Why the hell wasn’t Devin Kelley, the Texas church shooter, in jail?
On Tuesday, WFAA reported that Kelley escaped from a mental institution in New Mexico in 2012, then threatened his superiors and attempted to smuggle guns onto base. According to their report:
El Paso police arrested Devin Kelley on June 7, 2012, at a Greyhound bus station a stone’s throw from the U.S.-Mexico border after he escaped the Peak Behavioral Health Services facility about 12 miles away in Santa Teresa, New Mexico, according to the police report…. Sunland Park officers told their Texas colleagues that Kelley “was a danger to himself and others as he had already been caught sneaking firearms” onto Holloman Air Force Base and that Kelley “was attempting to carry out death threats that [he] had made on his military chain of command,” the report states.
Yet somehow this piece of human debris — a person who had purposefully cracked the skull of his infant stepson and physically abused his wife, who had tortured a dog, who had solicited a 13-year-old — was walking around free.
How?
He served just 12 months in the brig for this stunt and for his domestic violence conviction. The Air Force didn’t even bother to submit that information to the FBI, which would have prevented him from buying new weapons.
There are surely thousands of men like Kelley walking around free today. In 2010, some 152,850 felons tried to buy guns and were denied. Only a few thousand were prosecuted, and just 44 were prosecuted on a federal level.
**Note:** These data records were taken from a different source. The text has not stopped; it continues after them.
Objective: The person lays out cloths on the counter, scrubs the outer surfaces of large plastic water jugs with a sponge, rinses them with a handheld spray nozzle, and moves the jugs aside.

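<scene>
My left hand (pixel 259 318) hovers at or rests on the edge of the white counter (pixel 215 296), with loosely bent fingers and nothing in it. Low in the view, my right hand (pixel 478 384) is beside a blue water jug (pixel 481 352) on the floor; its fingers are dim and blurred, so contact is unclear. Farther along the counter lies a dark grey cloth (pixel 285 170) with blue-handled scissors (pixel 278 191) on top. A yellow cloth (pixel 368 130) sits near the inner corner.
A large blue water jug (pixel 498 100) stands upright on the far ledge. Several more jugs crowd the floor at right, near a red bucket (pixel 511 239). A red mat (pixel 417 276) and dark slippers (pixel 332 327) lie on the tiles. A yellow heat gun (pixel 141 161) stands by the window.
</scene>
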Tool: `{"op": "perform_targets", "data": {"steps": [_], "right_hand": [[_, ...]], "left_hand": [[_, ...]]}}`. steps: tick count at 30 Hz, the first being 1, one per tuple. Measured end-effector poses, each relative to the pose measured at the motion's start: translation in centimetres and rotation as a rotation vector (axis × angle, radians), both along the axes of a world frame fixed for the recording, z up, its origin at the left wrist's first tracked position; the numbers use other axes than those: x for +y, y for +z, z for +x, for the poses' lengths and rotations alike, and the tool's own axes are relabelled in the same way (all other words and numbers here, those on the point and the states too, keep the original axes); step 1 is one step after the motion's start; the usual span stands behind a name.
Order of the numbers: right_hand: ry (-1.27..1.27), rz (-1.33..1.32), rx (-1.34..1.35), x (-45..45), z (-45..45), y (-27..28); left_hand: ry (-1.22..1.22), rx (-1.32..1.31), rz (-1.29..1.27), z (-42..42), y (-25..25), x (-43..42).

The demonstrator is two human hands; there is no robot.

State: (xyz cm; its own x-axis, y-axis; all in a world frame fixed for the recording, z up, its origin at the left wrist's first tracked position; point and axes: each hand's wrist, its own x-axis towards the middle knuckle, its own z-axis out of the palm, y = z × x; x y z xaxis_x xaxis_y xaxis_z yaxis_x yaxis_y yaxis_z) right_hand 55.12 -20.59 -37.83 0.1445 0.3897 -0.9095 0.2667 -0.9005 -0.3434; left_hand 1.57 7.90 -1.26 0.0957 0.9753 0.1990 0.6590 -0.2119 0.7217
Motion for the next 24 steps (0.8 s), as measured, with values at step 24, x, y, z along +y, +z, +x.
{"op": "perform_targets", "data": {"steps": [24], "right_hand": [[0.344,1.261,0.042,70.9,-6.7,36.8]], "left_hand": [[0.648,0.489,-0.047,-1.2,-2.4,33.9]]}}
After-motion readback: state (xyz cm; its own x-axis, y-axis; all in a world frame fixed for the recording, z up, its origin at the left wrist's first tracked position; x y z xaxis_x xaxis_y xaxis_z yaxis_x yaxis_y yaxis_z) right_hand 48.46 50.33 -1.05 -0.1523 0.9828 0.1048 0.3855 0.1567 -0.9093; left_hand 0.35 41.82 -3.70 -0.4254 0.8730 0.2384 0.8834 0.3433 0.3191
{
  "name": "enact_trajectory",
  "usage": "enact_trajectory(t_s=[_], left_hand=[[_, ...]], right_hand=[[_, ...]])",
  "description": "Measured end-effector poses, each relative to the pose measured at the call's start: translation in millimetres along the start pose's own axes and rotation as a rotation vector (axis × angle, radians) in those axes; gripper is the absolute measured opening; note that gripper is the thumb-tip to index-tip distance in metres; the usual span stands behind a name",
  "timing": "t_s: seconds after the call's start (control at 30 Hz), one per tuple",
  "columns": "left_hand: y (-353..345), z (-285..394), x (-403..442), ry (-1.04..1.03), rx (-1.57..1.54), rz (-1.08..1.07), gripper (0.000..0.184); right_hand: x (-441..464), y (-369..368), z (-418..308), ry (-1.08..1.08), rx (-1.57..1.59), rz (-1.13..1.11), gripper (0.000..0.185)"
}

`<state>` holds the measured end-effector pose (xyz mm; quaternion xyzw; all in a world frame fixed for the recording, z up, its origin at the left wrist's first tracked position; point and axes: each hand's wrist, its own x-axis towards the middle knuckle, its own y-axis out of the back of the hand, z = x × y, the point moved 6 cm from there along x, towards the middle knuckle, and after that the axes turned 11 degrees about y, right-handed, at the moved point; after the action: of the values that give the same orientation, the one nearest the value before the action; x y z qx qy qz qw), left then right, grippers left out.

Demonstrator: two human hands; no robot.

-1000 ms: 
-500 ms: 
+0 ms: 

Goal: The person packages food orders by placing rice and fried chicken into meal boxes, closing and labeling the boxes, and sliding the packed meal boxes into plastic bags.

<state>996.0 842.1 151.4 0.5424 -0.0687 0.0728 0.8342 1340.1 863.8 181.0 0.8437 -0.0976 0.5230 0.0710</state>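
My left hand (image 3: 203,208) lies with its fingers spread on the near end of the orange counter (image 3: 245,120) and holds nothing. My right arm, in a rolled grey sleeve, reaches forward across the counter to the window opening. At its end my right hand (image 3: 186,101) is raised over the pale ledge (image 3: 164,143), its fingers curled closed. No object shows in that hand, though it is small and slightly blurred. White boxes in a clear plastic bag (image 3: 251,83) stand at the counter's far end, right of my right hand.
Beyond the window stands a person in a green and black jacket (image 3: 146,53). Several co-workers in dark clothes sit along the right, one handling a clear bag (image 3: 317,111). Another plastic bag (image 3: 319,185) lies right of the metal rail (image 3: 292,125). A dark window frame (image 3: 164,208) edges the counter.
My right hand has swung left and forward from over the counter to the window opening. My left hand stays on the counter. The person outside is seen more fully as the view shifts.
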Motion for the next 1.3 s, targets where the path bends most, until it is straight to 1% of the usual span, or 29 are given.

In California, as of 2015, over 16,000 gun owners registered as mentally ill and felons were known by the state; from 2013 to 2015, the state dealt with just 3,400 people.
The Texas shooting wasn’t a failure of blackletter law. We don’t need more regulations. We need the ones on the books enforced. The Texas shooting was a failure of law enforcement and the criminal justice system. And it demonstrates once again that the greatest problem facing innocent Americans when it comes to brutal and evil men is the government’s utter inability to enforce its own dictates.